Reproducibility of two YOLOv7 identical train jobs #1144

valentinitnelav · 2022-11-21T19:42:57Z

I would like to find out how to assure that reproducibility of results happen when I run two identical train jobs using multiple GPUs of a node for training.

For example, here is a training process, where I ask the cluster scheduler to assign a single node which has 4 GPUs and 16 available CPUs. From the 16 allocated CPUs, I use 3 CPUs per GPU as data loaders and 4 should remain "free".

Say, a file named yolov7_baseline_train.sh contains the instruction for the cluster like this:

#!/bin/bash
#SBATCH --job-name=tr_y7 # Job name;
#SBATCH --partition=clara # Request a certain partition;
#SBATCH --nodes=1 # Number of nodes;
#SBATCH --cpus-per-task=16 # Number of CPUs;
#SBATCH --gres=gpu:rtx2080ti:4 # Type and number of GPUs;
#SBATCH --mem-per-gpu=11G # RAM per GPU;
#SBATCH --time=6:00:00 # requested time in d-hh:mm:ss
#SBATCH --output=/path/to/detectors/logs_train_jobs/%j.log # path for job-id.log file;
#SBATCH --error=/path/to/detectors/logs_train_jobs/%j.err # path for job-id.err file;
#SBATCH --mail-type=BEGIN,TIME_LIMIT,END # email options;


# Delete any cache files in the dataset folder that might have been were 
# created from previous jobs.
# This is important when using different YOLO versions.
# See https://github.com/WongKinYiu/yolov7/blob/main/README.md#training
rm --force ~/path/to/data/img-sample/*.cache


# Start with a clean environment
module purge
# Load the needed modules from the software tree (same ones used when we created the environment)
module load Python/3.9.6-GCCcore-11.2.0
# Activate virtual environment
source ~/path/to/venv/yolov7/bin/activate

# Train YOLO by calling train.py
cd ~/path/to/detectors/yolov7 # where I cloned the yolov7 github repository

python -m torch.distributed.launch --nproc_per_node 4 train.py \
--sync-bn \
--weights weights_v0_1/yolov7-tiny.pt \
--data ~/path/to/data/img-sample/data_yolo.yaml \
--hyp data/hyp.scratch.tiny.yaml \
--epochs 300 \
--batch-size 128 \
--img-size 640 640 \
--workers 3 \
--name yolov7_tiny_img640_b32_e300_hyp_scratchtiny_"$SLURM_JOB_ID"
# The batch size is total --batch-size divided by number of GPUs

# Deactivate virtual environment
deactivate

I expected to get identical results when submit the job script two times to the cluster with sbatch ~/path/to/yolov7_baseline_train.sh.

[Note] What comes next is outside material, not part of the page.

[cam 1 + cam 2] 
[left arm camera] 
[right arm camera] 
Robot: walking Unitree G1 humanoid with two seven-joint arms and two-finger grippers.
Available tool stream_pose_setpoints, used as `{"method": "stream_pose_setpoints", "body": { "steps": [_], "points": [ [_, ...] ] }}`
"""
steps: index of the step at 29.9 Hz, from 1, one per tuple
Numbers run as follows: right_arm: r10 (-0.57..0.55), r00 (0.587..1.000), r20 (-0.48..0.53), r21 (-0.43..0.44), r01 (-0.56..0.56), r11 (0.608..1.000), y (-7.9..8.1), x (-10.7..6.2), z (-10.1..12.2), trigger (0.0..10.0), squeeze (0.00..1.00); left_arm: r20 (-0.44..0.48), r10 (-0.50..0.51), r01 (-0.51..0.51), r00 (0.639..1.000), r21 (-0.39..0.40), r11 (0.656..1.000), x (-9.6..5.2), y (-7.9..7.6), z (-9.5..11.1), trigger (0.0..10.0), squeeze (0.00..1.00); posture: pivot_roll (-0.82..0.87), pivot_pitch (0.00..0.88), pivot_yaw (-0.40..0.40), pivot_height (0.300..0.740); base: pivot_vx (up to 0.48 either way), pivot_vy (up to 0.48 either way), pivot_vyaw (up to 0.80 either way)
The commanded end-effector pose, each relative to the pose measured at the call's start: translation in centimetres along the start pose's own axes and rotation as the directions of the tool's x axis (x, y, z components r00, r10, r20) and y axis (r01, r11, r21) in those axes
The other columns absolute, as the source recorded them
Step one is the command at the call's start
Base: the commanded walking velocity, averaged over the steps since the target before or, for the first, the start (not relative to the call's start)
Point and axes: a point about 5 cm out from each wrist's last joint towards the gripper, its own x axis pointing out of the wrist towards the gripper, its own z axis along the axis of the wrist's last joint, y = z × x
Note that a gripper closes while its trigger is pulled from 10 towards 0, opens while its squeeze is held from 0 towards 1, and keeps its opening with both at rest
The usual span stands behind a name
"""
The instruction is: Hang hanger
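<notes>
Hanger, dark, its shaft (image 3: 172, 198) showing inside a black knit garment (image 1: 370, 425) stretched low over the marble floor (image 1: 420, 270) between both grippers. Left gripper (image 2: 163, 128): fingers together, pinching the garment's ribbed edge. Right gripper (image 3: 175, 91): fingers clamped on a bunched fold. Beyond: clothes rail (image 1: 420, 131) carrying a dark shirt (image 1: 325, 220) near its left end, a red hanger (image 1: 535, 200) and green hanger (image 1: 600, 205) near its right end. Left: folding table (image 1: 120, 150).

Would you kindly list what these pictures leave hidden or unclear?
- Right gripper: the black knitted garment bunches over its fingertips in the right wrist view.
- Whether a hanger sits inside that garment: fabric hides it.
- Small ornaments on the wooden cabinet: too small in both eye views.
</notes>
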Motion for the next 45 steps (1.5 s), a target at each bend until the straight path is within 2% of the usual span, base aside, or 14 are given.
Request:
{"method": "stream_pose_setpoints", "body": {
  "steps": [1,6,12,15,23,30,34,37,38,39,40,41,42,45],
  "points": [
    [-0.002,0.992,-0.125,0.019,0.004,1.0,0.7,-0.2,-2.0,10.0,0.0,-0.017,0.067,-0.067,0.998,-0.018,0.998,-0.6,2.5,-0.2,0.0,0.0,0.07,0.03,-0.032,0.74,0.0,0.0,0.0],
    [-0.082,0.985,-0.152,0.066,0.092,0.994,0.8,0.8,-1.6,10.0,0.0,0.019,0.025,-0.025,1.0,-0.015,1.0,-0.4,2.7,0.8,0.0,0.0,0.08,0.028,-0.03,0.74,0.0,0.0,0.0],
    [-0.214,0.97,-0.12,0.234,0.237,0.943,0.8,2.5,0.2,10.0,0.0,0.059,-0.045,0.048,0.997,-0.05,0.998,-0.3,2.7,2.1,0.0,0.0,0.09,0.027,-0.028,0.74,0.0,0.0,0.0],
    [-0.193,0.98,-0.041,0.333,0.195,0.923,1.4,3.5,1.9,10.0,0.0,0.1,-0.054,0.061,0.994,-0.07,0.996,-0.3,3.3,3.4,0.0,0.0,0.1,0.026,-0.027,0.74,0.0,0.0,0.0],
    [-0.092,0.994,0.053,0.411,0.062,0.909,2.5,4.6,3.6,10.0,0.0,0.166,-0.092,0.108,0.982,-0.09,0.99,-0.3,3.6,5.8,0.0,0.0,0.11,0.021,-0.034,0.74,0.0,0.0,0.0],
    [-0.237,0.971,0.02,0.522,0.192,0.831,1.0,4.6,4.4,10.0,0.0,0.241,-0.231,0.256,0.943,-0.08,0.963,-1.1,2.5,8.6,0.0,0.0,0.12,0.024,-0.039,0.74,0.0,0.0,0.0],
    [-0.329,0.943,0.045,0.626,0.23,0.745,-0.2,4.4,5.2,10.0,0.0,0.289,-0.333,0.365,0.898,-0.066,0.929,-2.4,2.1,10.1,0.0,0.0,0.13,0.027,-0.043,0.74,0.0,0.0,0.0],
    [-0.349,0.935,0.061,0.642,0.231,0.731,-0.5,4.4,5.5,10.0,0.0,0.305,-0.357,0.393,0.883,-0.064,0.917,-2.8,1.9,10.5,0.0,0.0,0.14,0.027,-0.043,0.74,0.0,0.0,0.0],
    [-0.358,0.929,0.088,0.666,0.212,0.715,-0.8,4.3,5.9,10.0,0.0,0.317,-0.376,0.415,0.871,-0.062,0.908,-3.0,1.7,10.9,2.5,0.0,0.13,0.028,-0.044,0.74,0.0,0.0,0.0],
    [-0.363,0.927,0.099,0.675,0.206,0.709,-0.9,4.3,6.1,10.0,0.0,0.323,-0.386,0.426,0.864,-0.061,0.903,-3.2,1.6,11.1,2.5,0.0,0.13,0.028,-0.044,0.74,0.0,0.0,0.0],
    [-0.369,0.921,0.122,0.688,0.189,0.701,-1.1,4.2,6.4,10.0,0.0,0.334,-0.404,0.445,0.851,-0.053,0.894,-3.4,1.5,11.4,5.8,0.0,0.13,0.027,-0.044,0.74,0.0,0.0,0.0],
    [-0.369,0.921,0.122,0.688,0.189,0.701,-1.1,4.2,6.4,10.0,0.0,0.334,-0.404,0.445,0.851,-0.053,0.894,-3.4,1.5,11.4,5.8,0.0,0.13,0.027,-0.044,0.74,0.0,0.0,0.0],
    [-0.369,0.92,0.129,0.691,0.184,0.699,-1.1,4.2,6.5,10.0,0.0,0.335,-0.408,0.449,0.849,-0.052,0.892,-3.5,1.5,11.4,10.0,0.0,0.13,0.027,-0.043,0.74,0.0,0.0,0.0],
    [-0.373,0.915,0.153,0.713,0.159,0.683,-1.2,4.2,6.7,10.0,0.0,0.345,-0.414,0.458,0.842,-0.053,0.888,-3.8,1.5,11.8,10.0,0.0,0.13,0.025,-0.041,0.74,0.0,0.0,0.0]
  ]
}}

However, I get worryingly different results.
For example, below are the two confusion matrices on the validation dataset. They look worryingly different (just look at the main diagonal and you will see the striking differences).
Could you help me understand what is happening?

confusion_matrix_yolov7_tiny_img640_b32_e300_hyp_scratchtiny_589028.png

confusion_matrix_yolov7_tiny_img640_b32_e300_hyp_scratchtiny_592454.png

The log *.err files from each job indicate identical model configurations:

589028.err

Namespace(weights='weights_v0_1/yolov7-tiny.pt', cfg='', data='/home/cluster-name/user-name/prj-name/data/img-sample/data_yolo.yaml', hyp='data/hyp.scratch.tiny.yaml', epochs=300, batch_size=32, img_size=[640, 640], rect=False, resume=False, nosave=False, notest=False, noautoanchor=False, evolve=False, bucket='', cache_images=False, image_weights=False, device='', multi_scale=False, single_cls=False, adam=False, sync_bn=True, local_rank=0, workers=3, project='runs/train', entity=None, name='yolov7_tiny_img640_b32_e300_hyp_scratchtiny_589028', exist_ok=False, quad=False, linear_lr=False, label_smoothing=0.0, upload_dataset=False, bbox_interval=-1, save_period=-1, artifact_alias='latest', freeze=[0], v5_metric=False, world_size=4, global_rank=0, save_dir='runs/train/yolov7_tiny_img640_b32_e300_hyp_scratchtiny_589028', total_batch_size=128)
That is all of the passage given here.